Le vent prévu est au rendez-vous, mais la rade de Brest est une zone qui, par son relief, offre des protections, nous n’y rencontrerons que de petites vagues courtes, d’un mètre maximum.

À 10 heures, au départ de la cale de Bekayak, nous prenons le chemin vers le Goulet de Brest. La marée descendante et le vent d’est qui nous poussent, facilitent notre route. Nous aurons du soleil presque tout du long.

Arrivés à l’îlot des Capucins, je vois qu’il n’y a pas de houle et que nous pouvons facilement débarquer près de l’escalier, taillé dans la roche, qui nous mènera aux fortifications. Du haut de l’îlot, nous avons une vue dominante sur l’anse de Camaret. La visibilité est bonne, nous voyons même l’îlot de Kervouroc, au large de la pointe Saint-Mathieu. Nous remarquons, au passage, que le parterre près du pont est ensoleillé et à l’abri du vent. Il est midi, nous allons chercher notre pique-nique dans les coffres de nos kayaks. Nous déjeunerons en profitant de la beauté du panorama qui s’offre à nos yeux.
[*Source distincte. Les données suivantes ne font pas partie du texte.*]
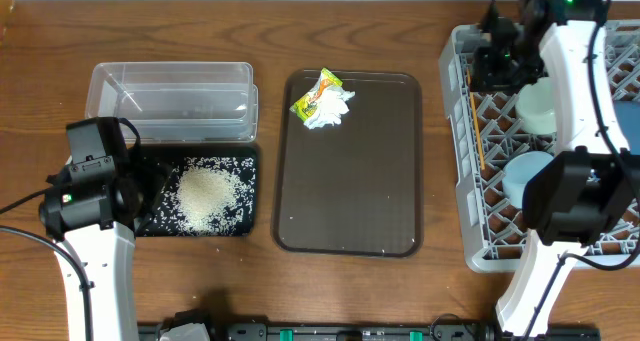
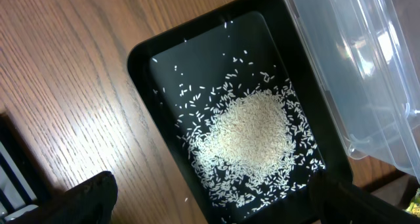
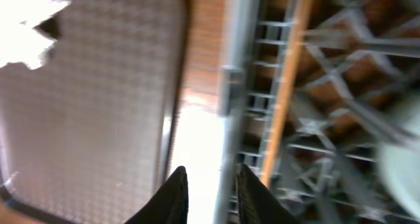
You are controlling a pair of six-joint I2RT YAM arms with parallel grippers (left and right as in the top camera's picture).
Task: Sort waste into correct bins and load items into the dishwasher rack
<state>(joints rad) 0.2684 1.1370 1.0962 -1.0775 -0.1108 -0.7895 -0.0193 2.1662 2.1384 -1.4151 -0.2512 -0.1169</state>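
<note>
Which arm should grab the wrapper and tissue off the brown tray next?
Probably left: the left gripper hangs wide open over the black tray, beside the clear tub; the right gripper is over at the rack.

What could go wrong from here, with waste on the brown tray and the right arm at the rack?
The wrapper and the tissue touch on the brown tray; one pinch may lift both into one bin.
The thin wooden stick lies on the open grid of the rack beside the right gripper; a nudge could drop it through.
Rice reaches the walls of the black tray under the open left gripper; a bump may spill grains.
</note>
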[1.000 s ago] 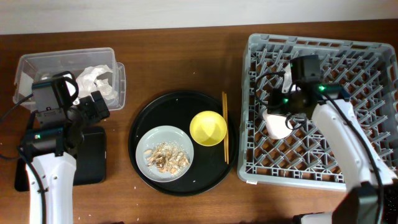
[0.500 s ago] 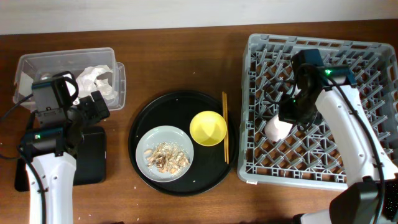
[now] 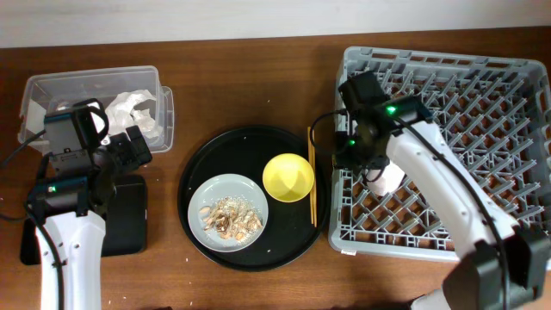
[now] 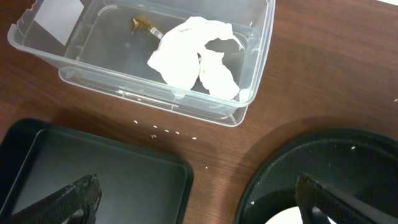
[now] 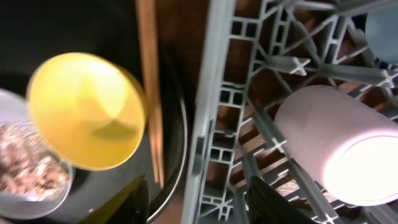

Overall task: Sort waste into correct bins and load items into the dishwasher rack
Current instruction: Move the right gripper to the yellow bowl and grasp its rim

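- Our right gripper (image 5: 202,208) hangs over the left wall of the rack (image 5: 211,93). Its fingers (image 5: 134,202) are spread apart and hold nothing.
- Our left gripper (image 4: 208,205) is also spread wide and empty. It hangs above the gap between the shallow black tray (image 4: 93,180) and the round black tray (image 4: 323,162).
- The pink cup (image 5: 336,149) already rests among the rack's pegs, apparently tilted on its side. What seems to be the blue cup (image 5: 382,25) sits just beyond it, mostly out of frame.
- The wrapper (image 4: 199,59) lies inside the clear tub (image 4: 252,74).
- The chopsticks (image 3: 311,172) lie flat along the right edge of the round black tray, between the yellow bowl (image 3: 287,177) and the rack.
- We judge the chopsticks the nearest thing to the right gripper. They look light, thin and stiff, and apt to roll or split apart. We would pinch both together across the middle, jaws crosswise to their length.
- The yellow bowl looks light, rigid and smooth. Its rim offers the one good hold, with one finger inside and one outside.
- The plate (image 3: 225,185) sits on the round black tray beside the bowl and carries the food scraps (image 3: 231,217).
- The food scraps look loose and crumbly, so we expect the plate must stay level until it is tipped over a bin. Its thin edge is the place to grip.
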Robot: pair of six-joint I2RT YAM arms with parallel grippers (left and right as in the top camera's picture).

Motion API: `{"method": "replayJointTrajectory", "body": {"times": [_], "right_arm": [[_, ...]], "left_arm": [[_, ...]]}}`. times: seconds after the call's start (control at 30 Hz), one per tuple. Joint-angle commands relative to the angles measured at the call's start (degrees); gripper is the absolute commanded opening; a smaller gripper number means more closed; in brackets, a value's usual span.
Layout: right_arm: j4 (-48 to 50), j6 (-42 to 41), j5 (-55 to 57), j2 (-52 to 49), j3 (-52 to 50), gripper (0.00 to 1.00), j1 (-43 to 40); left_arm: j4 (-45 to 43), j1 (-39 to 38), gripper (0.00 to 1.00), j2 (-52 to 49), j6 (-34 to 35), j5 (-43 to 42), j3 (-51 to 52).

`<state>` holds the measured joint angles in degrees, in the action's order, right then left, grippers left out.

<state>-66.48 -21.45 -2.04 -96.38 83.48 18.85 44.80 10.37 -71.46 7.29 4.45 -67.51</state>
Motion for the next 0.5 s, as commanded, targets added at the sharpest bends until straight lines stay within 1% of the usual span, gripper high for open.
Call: {"method": "replayJointTrajectory", "body": {"times": [0.0,0.07,0.17,0.2,0.27,0.33,0.47], "right_arm": [[0.4,-3.1,1.8,-5.6,0.9,0.51,0.3],[0.3,-2.8,-2.3,-8.7,0.9,0.5,0.3],[0.1,-2.8,-2.4,-11.8,0.9,0.47,0.3],[-0.1,-2.8,-2.2,-12.7,0.9,0.39,0.3],[-0.1,-0.3,-2.2,-13.1,0.8,0.34,0.3],[-0.3,4.5,-1.9,-13.1,0.8,0.3,0.3],[-1.8,10.1,-1.8,-13.1,-0.3,0.29,0.3]], "left_arm": [[-0.1,0.3,0.99,0.4,-0.5,-0.4,-0.1],[-0.1,0.3,0.99,0.4,-0.5,-0.4,-0.1],[-0.1,0.3,0.99,0.4,-0.5,-0.4,-0.1],[-0.1,0.3,0.99,0.4,-0.5,-0.4,-0.1],[-0.1,0.3,0.99,0.4,-0.5,-0.4,-0.1],[-0.1,0.3,0.99,0.4,-0.5,-0.4,-0.1],[-0.1,0.3,0.99,0.4,-0.5,-0.4,-0.1]]}}
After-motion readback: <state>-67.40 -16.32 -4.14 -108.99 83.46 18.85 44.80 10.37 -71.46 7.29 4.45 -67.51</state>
13h30 : nous prenons le chemin du retour. Tant que nous rasons le bord sud du Goulet, le vent est à peu près circonscrit.

Une fois passé la Pointe des Espagnols, nous entamons une ligne droite « plein est », vers l’abri que nous offre la côte de Plougastel, juste en face. Du coin de l’œil, je lorgne à droite, vers l’île Longue, pour m’assurer que nos efforts nous permettent réellement d’avancer. Je me suis déjà trouvé dans la situation où je pagayais ferme pour ne faire que du « sur place ». Là, c’est bon, nous avons de face un 4 Beaufort confirmé, avec des rafales à 6, mais nous avançons nettement. Il est vrai que, de face, c’est l’angle où nous offrons le moins de prise au vent.
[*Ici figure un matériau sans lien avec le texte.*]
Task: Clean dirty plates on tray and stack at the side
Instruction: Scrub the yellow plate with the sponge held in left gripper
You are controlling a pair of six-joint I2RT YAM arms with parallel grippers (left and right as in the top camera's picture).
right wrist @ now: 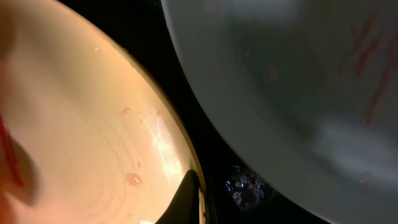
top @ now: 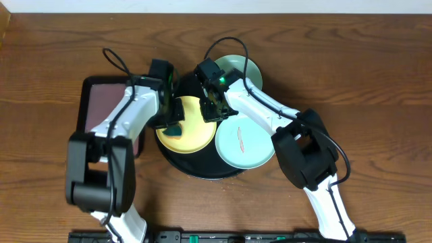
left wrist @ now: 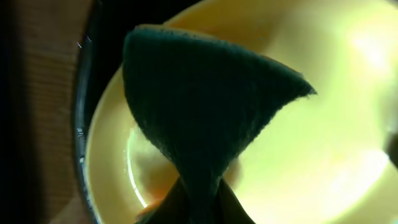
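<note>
Left arm: reaches in from the left, wrist bent down over the tray (top: pixel 194 170).
Left gripper (top: pixel 173 121): clamped on a dark green pad (left wrist: pixel 205 106), which hangs onto the yellow plate (top: pixel 194 135).
Right arm: comes from the right, elbow near the front, forearm crossing above the near mint plate (top: pixel 244 145).
Right gripper (top: pixel 210 108): at the yellow plate's right rim; one dark finger (right wrist: pixel 186 196) shows against that rim; whether it grips cannot be told.
Yellow plate: on the tray's left half, reddish drops (right wrist: pixel 134 179) on it.
Near mint plate: on the tray's right front, just beside the yellow plate, red smear (top: pixel 241 138) at centre.
Far mint plate (top: pixel 248 67): at the tray's back right, largely under the right arm.
Maroon tray (top: pixel 101 101): left of the tray, under the left arm.
</note>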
Cyrille et moi, naviguons côte à côte, de façon à nous voir mutuellement, ce qui nous permettrait de nous porter secours rapidement si besoin était. Rien de cela ne se passe, la mer n’est pas difficile. Bientôt, à l’approche de la côte, nous sentons le vent moins libre d’exprimer toute sa force. De la pointe du Caro à la pointe Marloux, nous longerons la côte qui nous offre sa protection. Puis, nous faisons cap vers la cale.

Une fois les kayaks mis sur les toits des voitures, nous allons prendre un pot sur le port du Moulin Blanc, au bar « Le Tour du monde ». Nous tombons d’accord pour poursuivre notre randonnée dans le Golfe du Morbihan. Rendez-vous est pris pour nous retrouver le lendemain à 9h.

 

Dimanche matin, arrivé un peu avant 9h au port de Larmor-Baden, j’ai l’occasion de dire un bonjour aux amis de RKM56 qui partent en balade vers le moulin de Pen En Toul. Cyrille et moi mettons nos kayaks à l’eau un peu plus tard, vers 10 heures. Après 3 bacs traversant le courant de la Jument, nous prenons la direction est, vers le camping de Bilouris,  situé à la pointe de Kerners. Cyrille me fait découvrir ce lieu, voisin de la cale de Kerners.

Nous continuons notre progression vers l’est, jusqu’à la pointe Saint-Nicolas, de là, nous remontons vers la pointe de Nioul, au sud de l’île aux Moines.

Comme hier, nous trouvons un abri ensoleillé pour le pique-nique. Je constate que j’ai du mal à bouger les doigts pour ouvrir mes trappes de kayak. L’idée me traverse l’esprit d’acheter des manchons néoprène, du genre de ceux qui se fixent sur la pagaie, pour garder les mains à l’abri du froid.

Nous mettons les réchauds à gaz en action pour un repas chaud, avec vue imprenable sur les eaux du Golfe du Morbihan.

La suite de la navigation sera facile, nous remontons vers Kergonan, protégés du vent par le relief de l’île aux Moines. À Kergonan, à la fin du jusant, nous prenons le courant de la Jument, pour regagner Larmor-Baden, en passant par l’est de l’île de Berder. Nous débarquerons vers 15h00 au port, nous aurons encore 2h30 de jour devant nous.